To do » Throughout the material, some lines may have the word "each". Count them and give the number only.

Supplied data »
--

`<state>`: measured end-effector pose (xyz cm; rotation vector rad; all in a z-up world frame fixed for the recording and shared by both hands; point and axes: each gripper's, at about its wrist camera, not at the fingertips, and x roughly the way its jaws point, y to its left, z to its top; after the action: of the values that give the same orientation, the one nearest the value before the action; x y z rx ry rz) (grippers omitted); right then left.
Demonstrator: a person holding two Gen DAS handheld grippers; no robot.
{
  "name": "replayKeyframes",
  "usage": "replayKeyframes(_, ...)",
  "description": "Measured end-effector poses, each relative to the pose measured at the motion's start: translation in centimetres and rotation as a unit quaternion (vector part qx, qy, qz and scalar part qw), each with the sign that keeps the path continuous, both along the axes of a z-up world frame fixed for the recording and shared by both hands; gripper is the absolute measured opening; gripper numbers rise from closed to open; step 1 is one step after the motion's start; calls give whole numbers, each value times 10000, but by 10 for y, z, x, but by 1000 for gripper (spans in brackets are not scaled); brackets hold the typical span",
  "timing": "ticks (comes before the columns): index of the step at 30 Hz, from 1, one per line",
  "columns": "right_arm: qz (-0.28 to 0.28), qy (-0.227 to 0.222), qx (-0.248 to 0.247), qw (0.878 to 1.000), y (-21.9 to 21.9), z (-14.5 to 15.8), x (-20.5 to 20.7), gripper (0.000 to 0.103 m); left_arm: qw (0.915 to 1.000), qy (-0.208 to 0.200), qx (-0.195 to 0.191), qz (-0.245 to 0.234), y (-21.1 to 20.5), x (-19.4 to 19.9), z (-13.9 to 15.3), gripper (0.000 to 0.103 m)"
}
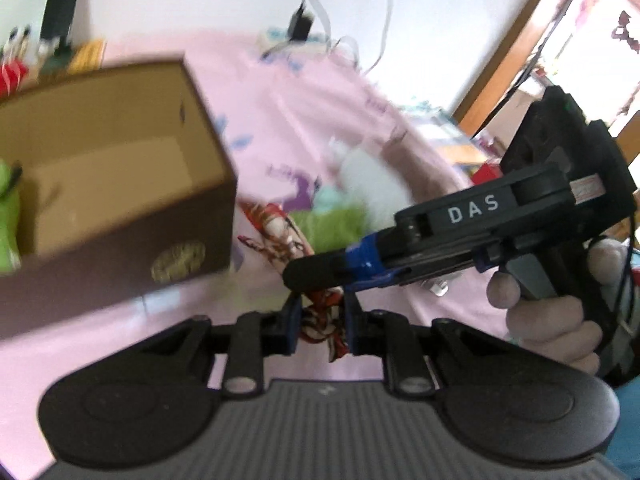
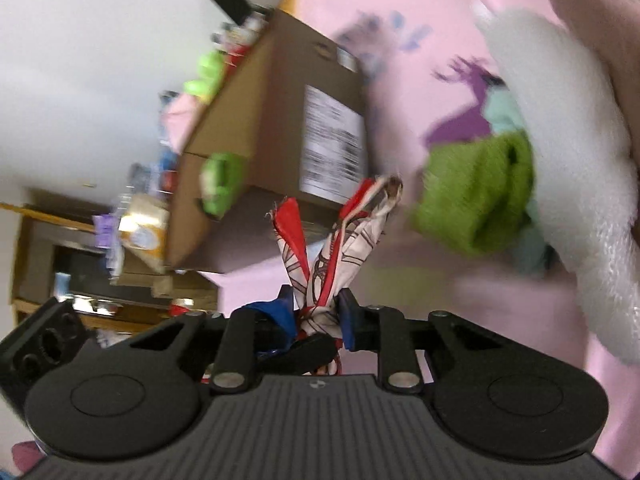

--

Written reply » 2